A study that investigated the group dynamics of Black Sea bottlenose dolphin individuals off of the coast of Crimea showed that the dolphins that live in the Black Sea have specific social-spatiotemporal structures that have allowed them to live cooperatively in this geographical region and help one another hunt for and find food sources. The use of echolocation tones and frequencies were tracked throughout the seasons of each year to find what kind of groups or individuals of sex and age occupy the region at a given time. The study found that Black Sea bottlenose dolphin populations live in groups of 2-10 individuals that do not separate based on distinct barriers from one another, rather than by more closely related individuals, such as a mother and her calves, and stress the importance of close-knit social structures in the Black Sea dolphins.
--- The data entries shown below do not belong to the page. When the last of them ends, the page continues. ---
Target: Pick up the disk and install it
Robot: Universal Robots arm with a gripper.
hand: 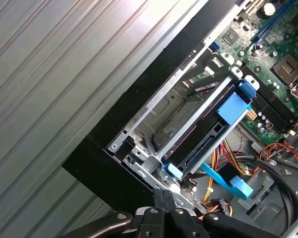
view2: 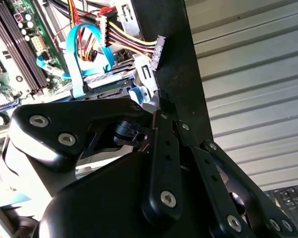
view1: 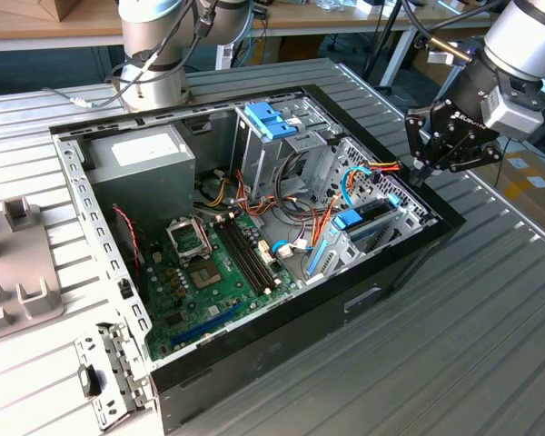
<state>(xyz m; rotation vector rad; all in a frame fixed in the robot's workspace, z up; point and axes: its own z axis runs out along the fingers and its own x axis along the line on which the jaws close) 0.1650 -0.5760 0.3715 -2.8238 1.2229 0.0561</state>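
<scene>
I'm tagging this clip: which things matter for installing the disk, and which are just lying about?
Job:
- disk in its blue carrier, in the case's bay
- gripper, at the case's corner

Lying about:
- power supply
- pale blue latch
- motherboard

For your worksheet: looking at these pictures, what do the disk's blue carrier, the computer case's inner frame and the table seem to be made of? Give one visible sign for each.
The disk carrier: probably plastic, judging by its even bright blue colour and moulded tab. The case frame: likely bare sheet metal, dull silver, with punched holes. The table: seemingly ribbed metal, grey, with soft reflections along its grooves.
</scene>
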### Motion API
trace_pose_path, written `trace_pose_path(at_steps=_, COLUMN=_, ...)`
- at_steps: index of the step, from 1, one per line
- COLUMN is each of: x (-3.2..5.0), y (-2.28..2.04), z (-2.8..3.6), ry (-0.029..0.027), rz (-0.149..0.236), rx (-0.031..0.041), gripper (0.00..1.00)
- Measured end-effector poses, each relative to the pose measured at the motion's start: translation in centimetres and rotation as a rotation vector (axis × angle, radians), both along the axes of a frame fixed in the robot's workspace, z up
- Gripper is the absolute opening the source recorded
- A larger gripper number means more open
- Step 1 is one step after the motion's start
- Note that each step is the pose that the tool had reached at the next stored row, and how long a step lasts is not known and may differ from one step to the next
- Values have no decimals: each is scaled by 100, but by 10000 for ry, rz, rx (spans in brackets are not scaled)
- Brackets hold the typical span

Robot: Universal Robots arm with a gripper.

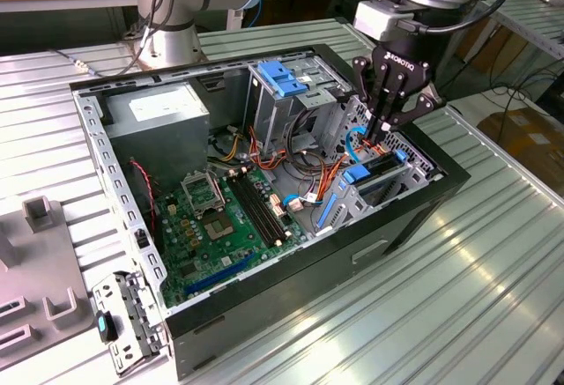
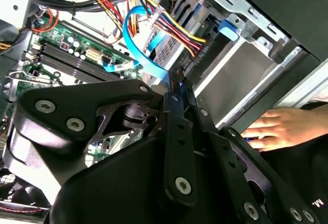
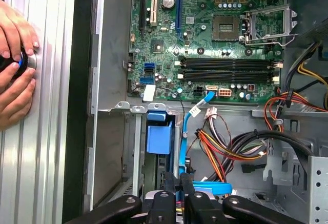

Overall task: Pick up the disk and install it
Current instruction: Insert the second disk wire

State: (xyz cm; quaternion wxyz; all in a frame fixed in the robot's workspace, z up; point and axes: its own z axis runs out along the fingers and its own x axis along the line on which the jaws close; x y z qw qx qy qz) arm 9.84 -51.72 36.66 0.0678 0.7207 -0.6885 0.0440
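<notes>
In the exterior view, a grey bracket (image 1: 128,328) lies at the lower left on the ribbed metal surface (image 1: 458,297), just beside the open computer case (image 1: 264,297). Inside the case, the grey power supply box (image 1: 163,112) sits at the upper left, the green circuit board (image 1: 225,218) lies mid-frame, and a blue latch (image 1: 284,78) tops the drive cage further right. Right of centre, the black pincer (image 1: 377,134) reaches down into the case at the drive bay, its fingers drawn close together at a blue cable (image 1: 352,143); whether they grasp anything I cannot tell. Just below it, the disk (image 1: 377,166) sits in the bay, its blue rail showing.

In the first wrist view, a person's hand (image 3: 15,65) rests at the left edge on the surface. The disk (image 3: 159,137) lies in its bay at lower centre, below the circuit board (image 3: 215,34), with the pincer (image 3: 177,193) just beside it at the bottom edge.
</notes>
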Motion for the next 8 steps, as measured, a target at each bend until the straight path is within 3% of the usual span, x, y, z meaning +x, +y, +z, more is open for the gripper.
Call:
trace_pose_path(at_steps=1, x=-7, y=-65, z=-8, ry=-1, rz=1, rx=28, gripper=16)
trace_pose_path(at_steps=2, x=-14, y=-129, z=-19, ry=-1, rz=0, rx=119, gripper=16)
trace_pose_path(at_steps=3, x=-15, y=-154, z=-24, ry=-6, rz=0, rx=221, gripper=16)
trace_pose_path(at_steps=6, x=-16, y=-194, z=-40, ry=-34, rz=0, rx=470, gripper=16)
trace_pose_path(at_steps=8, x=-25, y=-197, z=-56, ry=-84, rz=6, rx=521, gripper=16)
Studies of Black Sea bottlenose dolphin hematology also provided much insight into the chemistry of the bottlenose subspecies based on the environment they have occupied over time. In certain sample studies, analysis of dolphin blood showed that the chemical composition of these individuals is unique to the environment they occupy. This includes a total concentration of 156.48mmol/L of potassium concentration, 29.94micrommol/L iron concentration, 118.28mmol concentration of chloride as well as a 71.395g/L total protein concentration in the blood. Though this study was limited to individuals kept at the Lithuanian Sea Museum, it nevertheless showed no statistical significance in deviation from the entire population, showing a generalization of the chemical composition of the subspecies.

== Conservation ==
The Black Sea is a flourishing area for tourist attractions such as boat rides that specialize in dolphin sightings. However these tours often move directly through the established territorial regions of some coastal populations. An increase in human intrusion creates population fragmentation that can damage the social relationships among grounds.
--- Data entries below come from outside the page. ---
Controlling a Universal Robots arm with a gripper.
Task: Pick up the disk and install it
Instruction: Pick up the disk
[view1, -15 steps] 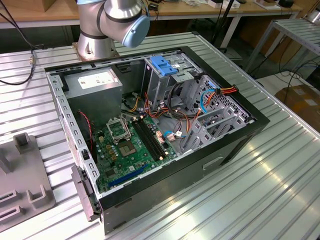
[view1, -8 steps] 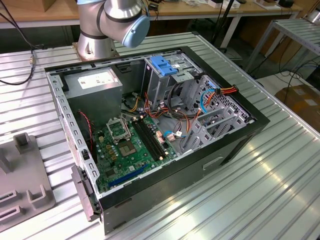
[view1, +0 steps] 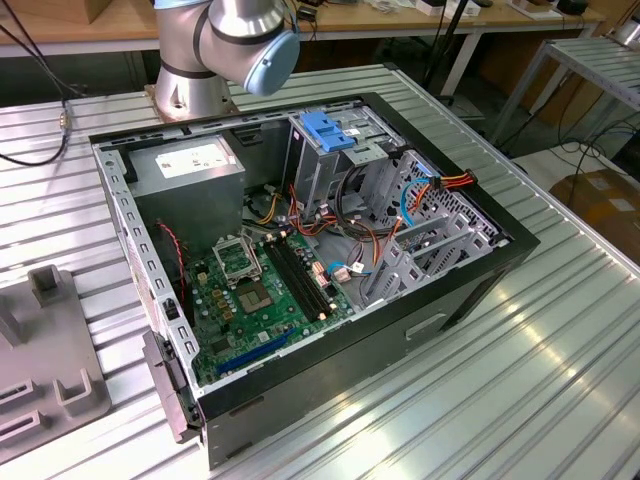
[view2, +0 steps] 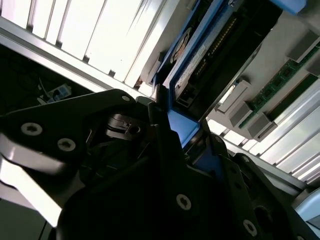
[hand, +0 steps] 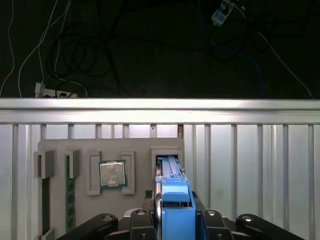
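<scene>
First wrist view: claw (hand: 175, 210) closed on the disk (hand: 170, 167); grips its blue frame (hand: 176, 192).

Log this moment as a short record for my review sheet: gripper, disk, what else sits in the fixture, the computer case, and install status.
gripper: closed on the blue carrier frame of the disk, as both wrist views appear to show
disk: on edge, far end in a slot of the grey fixture tray
also in tray: processor chip, memory stick
computer case: lying open on the slatted metal table, motherboard exposed
install: not yet done
</scene>
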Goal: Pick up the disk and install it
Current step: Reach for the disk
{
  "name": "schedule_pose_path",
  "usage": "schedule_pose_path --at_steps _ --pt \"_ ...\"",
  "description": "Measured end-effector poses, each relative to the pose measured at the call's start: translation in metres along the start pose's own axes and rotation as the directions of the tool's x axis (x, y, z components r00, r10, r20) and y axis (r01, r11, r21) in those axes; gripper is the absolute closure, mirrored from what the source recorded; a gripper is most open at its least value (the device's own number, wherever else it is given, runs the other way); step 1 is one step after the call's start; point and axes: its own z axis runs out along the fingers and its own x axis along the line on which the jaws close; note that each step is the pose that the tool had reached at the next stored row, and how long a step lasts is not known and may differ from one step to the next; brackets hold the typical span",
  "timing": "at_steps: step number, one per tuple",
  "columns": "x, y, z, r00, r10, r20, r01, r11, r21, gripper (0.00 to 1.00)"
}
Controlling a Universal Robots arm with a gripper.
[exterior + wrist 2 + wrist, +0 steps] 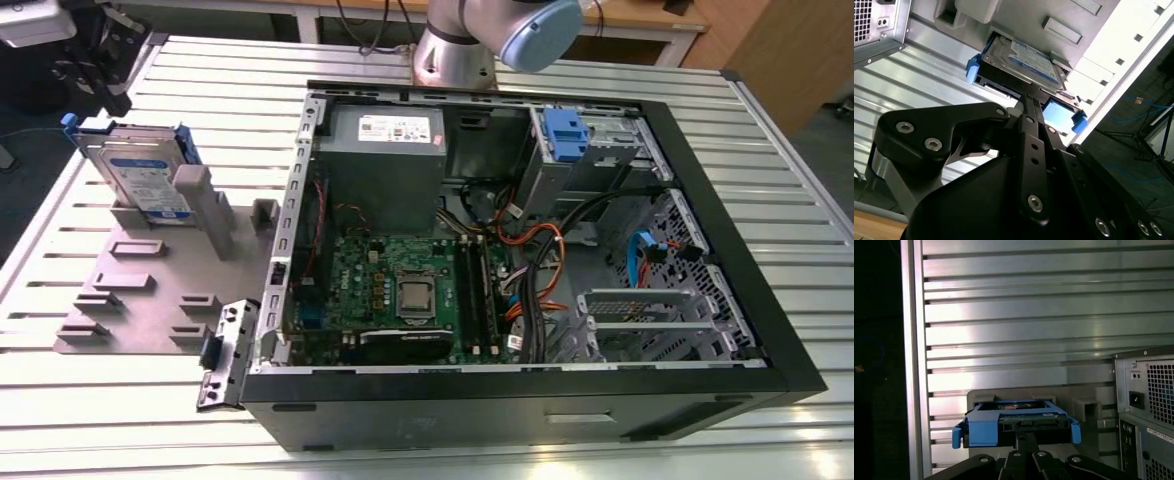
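So from my end: the gripper (1026, 439) is parked right at the disk (1014, 422), nosed up to its blue handle end in both wrist views. Honestly, I can't tell whether it's spread apart or clamped on the carrier; the angle just doesn't give it away. The disk is standing on edge in a slot of the grey fixture plate (147, 300), label showing, straight ahead of the gripper and outside the computer. Everything sits on 1 big slatted aluminium table (80, 420), silver ribs running across it, pretty shiny with glare in the first wrist view. Off to the gripper's side, just beside the plate, is the open PC case (747, 300) lying flat. Inside it are the grey power supply box (384, 160), a green motherboard (400, 285) and 1 other blue-handled drive carrier (563, 135), which is well away from the gripper. The arm base (447, 55) stands at the table's far edge in the exterior view. Past the table edge nearest the gripper the floor (1134, 165) is dark, and there's some wooden furniture (774, 50) behind the table.
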Motion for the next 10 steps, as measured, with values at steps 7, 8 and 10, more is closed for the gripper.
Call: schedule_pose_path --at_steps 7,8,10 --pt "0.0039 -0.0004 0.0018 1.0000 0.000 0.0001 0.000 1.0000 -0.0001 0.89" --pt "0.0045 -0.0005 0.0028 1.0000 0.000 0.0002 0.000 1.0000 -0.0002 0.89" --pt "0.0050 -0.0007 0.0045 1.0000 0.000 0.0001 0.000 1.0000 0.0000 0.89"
The safety and numbers of the Black Sea dolphins have been severely impacted by the destruction from the 2022 Russian invasion of Ukraine. Bombs have been dropped in coastal feeding areas and pollution from spilled oil and chemical runoff has increased sharply. Numerous reports from Turkey, Romania, and Ukraine have found thousands of dead dolphins washed up onto beaches. Russian Navy sonar and missile firings are also having a deleterious effect. Ukrainian scientists estimated that 50,000 died during 2022.